Pitti Immagine finanzia il restauro del dipinto
“Davide con la Testa di Golia” di Carlo Dolci

L’operazione è parte del programma Rivelazioni-Finance For Fine Arts di Borsa Italiana e Pinacoteca di Brera.

Davide con la Testa di Golia, olio su tela di Carlo Dolci, ritenuto il maggior pittore fiorentino dei Seicento, è una delle opere di Rivelazioni - Finance for Fine Arts, programma speciale promosso da Borsa Italiana insieme alla Pinacoteca di Brera, con il contributo de L’Uomo Vogue che ha curato la parte editoriale e realizzato il catalogo.

Rivelazioni prevede il recupero di 10 opere d'arte e di un ciclo di 21 affreschi della Pinacoteca di Brera, per lo più custoditi nei depositi del museo, che grazie a questo contributo potranno essere risanate, riportate a una migliore visibilità e restituite in modo permanente a una fruizione collettiva.
 
Una volta restaurato grazie all’impegno di Pitti Immagine, Davide con la testa di Golia sarà infatti inserito nella mostra monografica che Palazzo Pitti di Firenze dedicherà a Carlo Dolci da giugno a ottobre 2015.
 
La Pinacoteca di Brera – afferma il presidente di Pitti Immagine Gaetano Marzotto – vanta una delle collezioni d’arte più importanti d’Europa: siamo onorati di far parte di un progetto così meritorio come Rivelazioni e di dare il nostro contributo al restauro di un’opera di così grande rilievo”. 
 
Pitti Immagine – continua Marzotto - da sempre sostiene l’arte, si impegna nella valorizzazione del nostro patrimonio culturale, promuove il dialogo tra discipline estetiche diverse e affini. E poi ci sentiamo un’istituzione davvero nazionale, uno strumento al servizio dell’Italia e del made in Italy. Siamo nati e basati a Firenze, dove è il cuore delle nostre attività, ma anche a Milano ci sentiamo a casa, ci lavoriamo, ci investiamo. E’ stato come un gioco di specchi: un quadro di Brera opera di un pittore fiorentino che il prossimo anno andrà in prestito per una mostra a Palazzo Pitti…

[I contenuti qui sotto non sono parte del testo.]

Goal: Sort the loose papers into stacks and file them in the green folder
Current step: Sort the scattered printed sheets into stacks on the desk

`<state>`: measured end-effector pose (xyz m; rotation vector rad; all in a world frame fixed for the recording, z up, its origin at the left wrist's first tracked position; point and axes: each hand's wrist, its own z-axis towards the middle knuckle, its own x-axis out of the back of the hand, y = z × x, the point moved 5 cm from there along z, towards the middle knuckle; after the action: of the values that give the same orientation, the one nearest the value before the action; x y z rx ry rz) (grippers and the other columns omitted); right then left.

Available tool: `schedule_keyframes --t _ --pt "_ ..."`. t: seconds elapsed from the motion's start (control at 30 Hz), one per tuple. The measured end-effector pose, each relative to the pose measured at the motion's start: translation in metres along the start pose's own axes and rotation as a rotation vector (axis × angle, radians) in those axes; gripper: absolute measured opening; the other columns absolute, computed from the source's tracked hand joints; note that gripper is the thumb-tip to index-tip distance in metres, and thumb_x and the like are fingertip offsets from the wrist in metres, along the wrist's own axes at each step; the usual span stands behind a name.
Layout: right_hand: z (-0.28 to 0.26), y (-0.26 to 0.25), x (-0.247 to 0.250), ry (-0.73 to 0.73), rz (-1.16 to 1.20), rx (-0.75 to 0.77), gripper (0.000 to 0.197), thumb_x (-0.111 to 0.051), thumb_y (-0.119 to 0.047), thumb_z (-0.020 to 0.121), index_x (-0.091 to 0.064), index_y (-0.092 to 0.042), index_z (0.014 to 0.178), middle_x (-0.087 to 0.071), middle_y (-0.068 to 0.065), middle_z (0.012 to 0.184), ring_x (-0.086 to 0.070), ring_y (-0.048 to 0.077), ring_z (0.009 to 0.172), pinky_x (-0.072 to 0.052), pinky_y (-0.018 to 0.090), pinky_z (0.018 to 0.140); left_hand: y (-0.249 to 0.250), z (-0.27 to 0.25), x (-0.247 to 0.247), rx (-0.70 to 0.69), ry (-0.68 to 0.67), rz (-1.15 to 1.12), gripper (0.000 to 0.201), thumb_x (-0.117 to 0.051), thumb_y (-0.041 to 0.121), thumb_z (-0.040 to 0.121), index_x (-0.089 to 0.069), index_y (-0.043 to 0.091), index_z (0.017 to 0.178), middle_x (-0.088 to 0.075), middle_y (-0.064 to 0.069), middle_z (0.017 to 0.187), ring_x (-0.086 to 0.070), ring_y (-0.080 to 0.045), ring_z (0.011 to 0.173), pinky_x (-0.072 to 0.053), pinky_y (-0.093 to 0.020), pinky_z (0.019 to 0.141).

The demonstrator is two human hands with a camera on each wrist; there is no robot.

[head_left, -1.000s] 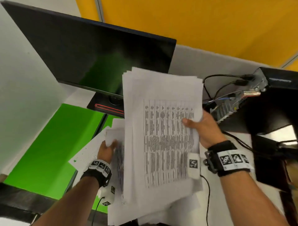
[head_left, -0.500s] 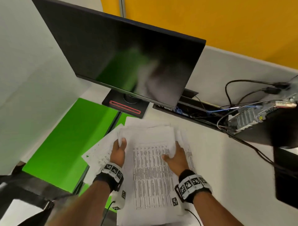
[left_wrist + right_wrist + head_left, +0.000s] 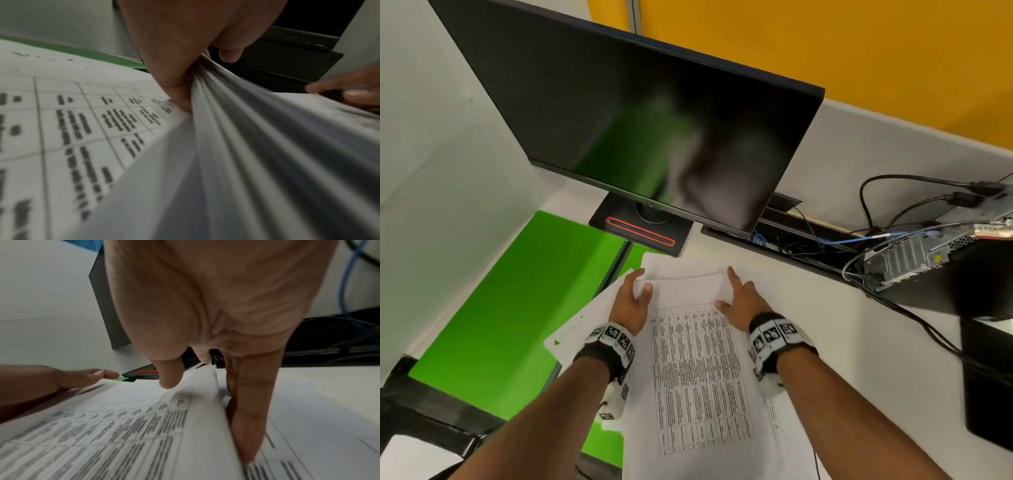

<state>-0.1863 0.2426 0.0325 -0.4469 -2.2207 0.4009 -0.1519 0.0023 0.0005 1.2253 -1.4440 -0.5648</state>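
The stack of papers lay flat on the white tabletop, just in front of the monitor base, with a printed table on its top sheet. The green folder lay open on the tabletop to the left of the stack, and some loose sheets from under the stack reached over the folder's right part.

The person's left hand was at the far left corner of the stack. In the left wrist view, its thumb and fingers pinched the edges of several sheets together, so the paper bent into folds there. The right hand was at the far right edge of the stack. Its fingers were straight: one finger ran along the side edge of the sheets and pressed against it, and the thumb was over the top sheet, near it, but I could not tell if it touched. This hand grasped nothing.

The dark monitor stood behind the stack. To the right of the stack, well apart from it, there was a computer case with black cables and a blue cable going to it.
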Motion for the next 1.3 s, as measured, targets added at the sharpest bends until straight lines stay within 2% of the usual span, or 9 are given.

L’opera - “Davide con la Testa di Golia”

Olio su tela (130 x 102 cm) del 1680

Carlo Dolci (Firenze 1616-1686) ha goduto di moltissima notorietà soprattutto per le sue immagini di piccolo formato di esecuzione curata e intensamente patetiche. Proprio queste le qualità che ne hanno decretato il successo e lo hanno fatto apprezzare alla corte granducale di Firenze e non solo. Fu artista vigoroso nei ritratti e ammirevole per lo stile di cristallina nitidezza. Il dipinto conservato a Brera, che in origine faceva coppia con una Salomè lo testimonia. É infatti un’invenzione di composto classicismo, ma intensa nell’espressione e raffinata sia nelle scelte cromatiche che nella restituzione realistica dei materiali. Il restauro, liberando l’opera da vernici offuscate e da ritocchi alterati, ne renderà la qualità apprezzabile fino in fondo.